--- START ---

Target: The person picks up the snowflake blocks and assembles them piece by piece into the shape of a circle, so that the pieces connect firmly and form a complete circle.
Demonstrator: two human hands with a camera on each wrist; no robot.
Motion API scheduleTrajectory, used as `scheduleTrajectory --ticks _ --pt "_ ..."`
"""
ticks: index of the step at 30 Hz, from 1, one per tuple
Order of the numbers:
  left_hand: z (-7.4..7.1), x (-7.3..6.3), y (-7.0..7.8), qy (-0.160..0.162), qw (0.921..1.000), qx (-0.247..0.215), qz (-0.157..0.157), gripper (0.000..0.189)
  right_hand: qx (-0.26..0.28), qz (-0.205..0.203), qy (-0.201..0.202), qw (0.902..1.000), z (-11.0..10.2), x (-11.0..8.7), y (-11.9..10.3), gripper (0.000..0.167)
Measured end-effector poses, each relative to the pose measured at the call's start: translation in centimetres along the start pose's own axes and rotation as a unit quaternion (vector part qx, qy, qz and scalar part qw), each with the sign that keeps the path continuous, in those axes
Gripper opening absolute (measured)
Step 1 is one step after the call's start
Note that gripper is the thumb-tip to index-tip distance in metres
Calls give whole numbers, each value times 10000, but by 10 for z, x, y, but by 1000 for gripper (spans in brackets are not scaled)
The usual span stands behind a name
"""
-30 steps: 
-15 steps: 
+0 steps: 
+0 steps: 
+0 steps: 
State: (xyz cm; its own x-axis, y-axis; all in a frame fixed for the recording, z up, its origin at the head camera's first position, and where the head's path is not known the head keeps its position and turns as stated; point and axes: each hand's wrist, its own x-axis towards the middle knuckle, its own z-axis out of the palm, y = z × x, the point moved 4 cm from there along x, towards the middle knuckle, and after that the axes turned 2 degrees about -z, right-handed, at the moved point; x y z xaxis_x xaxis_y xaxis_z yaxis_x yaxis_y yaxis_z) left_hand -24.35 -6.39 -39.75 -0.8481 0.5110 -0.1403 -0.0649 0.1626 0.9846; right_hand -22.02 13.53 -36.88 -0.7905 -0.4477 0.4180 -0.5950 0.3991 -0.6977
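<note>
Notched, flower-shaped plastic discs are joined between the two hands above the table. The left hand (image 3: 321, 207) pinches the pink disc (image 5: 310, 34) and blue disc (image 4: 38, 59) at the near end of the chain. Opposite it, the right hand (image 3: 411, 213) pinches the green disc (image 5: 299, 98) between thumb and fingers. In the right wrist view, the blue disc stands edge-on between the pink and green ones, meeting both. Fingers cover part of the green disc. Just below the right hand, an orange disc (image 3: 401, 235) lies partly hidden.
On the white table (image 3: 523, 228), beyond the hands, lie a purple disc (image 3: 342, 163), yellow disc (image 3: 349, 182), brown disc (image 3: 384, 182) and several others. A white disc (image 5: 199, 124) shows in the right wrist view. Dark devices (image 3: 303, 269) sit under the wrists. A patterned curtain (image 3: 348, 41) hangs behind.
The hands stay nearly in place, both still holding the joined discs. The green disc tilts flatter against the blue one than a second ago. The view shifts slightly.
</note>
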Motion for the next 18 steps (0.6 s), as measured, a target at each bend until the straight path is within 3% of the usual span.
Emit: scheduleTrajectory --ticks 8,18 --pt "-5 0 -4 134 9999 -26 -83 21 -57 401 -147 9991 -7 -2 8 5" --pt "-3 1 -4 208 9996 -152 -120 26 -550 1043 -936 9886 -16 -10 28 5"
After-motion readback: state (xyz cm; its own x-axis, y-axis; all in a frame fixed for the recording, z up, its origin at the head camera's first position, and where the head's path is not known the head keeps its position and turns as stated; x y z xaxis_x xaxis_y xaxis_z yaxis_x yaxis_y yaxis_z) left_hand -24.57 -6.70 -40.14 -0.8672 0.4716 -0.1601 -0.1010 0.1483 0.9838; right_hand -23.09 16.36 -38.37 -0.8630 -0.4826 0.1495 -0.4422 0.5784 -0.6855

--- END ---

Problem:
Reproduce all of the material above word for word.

Response:
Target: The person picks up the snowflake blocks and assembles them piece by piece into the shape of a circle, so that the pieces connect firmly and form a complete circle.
Demonstrator: two human hands with a camera on each wrist; no robot.
Motion API scheduleTrajectory, used as `scheduleTrajectory --ticks _ --pt "_ ..."`
"""
ticks: index of the step at 30 Hz, from 1, one per tuple
Order of the numbers:
  left_hand: z (-7.4..7.1), x (-7.3..6.3), y (-7.0..7.8), qy (-0.160..0.162), qw (0.921..1.000), qx (-0.247..0.215), qz (-0.157..0.157), gripper (0.000..0.189)
  right_hand: qx (-0.26..0.28), qz (-0.205..0.203), qy (-0.201..0.202), qw (0.902..1.000), z (-11.0..10.2), x (-11.0..8.7), y (-11.9..10.3), gripper (0.000..0.167)
Measured end-effector poses, each relative to the pose measured at the call's start: translation in centimetres along the start pose's own axes and rotation as a unit quaternion (vector part qx, qy, qz and scalar part qw), each with the sign that keeps the path continuous, in those axes
Gripper opening absolute (measured)
Step 1 is one step after the call's start
Note that gripper is the thumb-tip to index-tip distance in metres
Calls give whole numbers, each value times 10000, but by 10 for z, x, y, but by 1000 for gripper (spans in brackets are not scaled)
The usual span stands behind a name
"""
-30 steps: 
-15 steps: 
+0 steps: 
+0 steps: 
+0 steps: 
State: (xyz cm; its own x-axis, y-axis; all in a frame fixed for the recording, z up, its origin at the head camera's first position, and where the head's path is not known the head keeps its position and turns as stated; point and axes: each hand's wrist, its own x-axis towards the middle knuckle, its own z-axis out of the palm, y = z × x, the point moved 4 cm from there along x, towards the middle knuckle, and after that the axes turned 2 degrees about -z, right-handed, at the moved point; x y z xaxis_x xaxis_y xaxis_z yaxis_x yaxis_y yaxis_z) left_hand -24.35 -6.39 -39.75 -0.8481 0.5110 -0.1403 -0.0649 0.1626 0.9846; right_hand -22.02 13.53 -36.88 -0.7905 -0.4477 0.4180 -0.5950 0.3991 -0.6977
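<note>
Notched, flower-shaped plastic discs are joined between the two hands above the table. The left hand (image 3: 321, 207) pinches the pink disc (image 5: 310, 34) and blue disc (image 4: 38, 59) at the near end of the chain. Opposite it, the right hand (image 3: 411, 213) pinches the green disc (image 5: 299, 98) between thumb and fingers. In the right wrist view, the blue disc stands edge-on between the pink and green ones, meeting both. Fingers cover part of the green disc. Just below the right hand, an orange disc (image 3: 401, 235) lies partly hidden.
On the white table (image 3: 523, 228), beyond the hands, lie a purple disc (image 3: 342, 163), yellow disc (image 3: 349, 182), brown disc (image 3: 384, 182) and several others. A white disc (image 5: 199, 124) shows in the right wrist view. Dark devices (image 3: 303, 269) sit under the wrists. A patterned curtain (image 3: 348, 41) hangs behind.
The hands stay nearly in place, both still holding the joined discs. The green disc tilts flatter against the blue one than a second ago. The view shifts slightly.
</note>
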Motion for the next 18 steps (0.6 s), as measured, a target at each bend until the straight path is within 3% of the usual span.
Emit: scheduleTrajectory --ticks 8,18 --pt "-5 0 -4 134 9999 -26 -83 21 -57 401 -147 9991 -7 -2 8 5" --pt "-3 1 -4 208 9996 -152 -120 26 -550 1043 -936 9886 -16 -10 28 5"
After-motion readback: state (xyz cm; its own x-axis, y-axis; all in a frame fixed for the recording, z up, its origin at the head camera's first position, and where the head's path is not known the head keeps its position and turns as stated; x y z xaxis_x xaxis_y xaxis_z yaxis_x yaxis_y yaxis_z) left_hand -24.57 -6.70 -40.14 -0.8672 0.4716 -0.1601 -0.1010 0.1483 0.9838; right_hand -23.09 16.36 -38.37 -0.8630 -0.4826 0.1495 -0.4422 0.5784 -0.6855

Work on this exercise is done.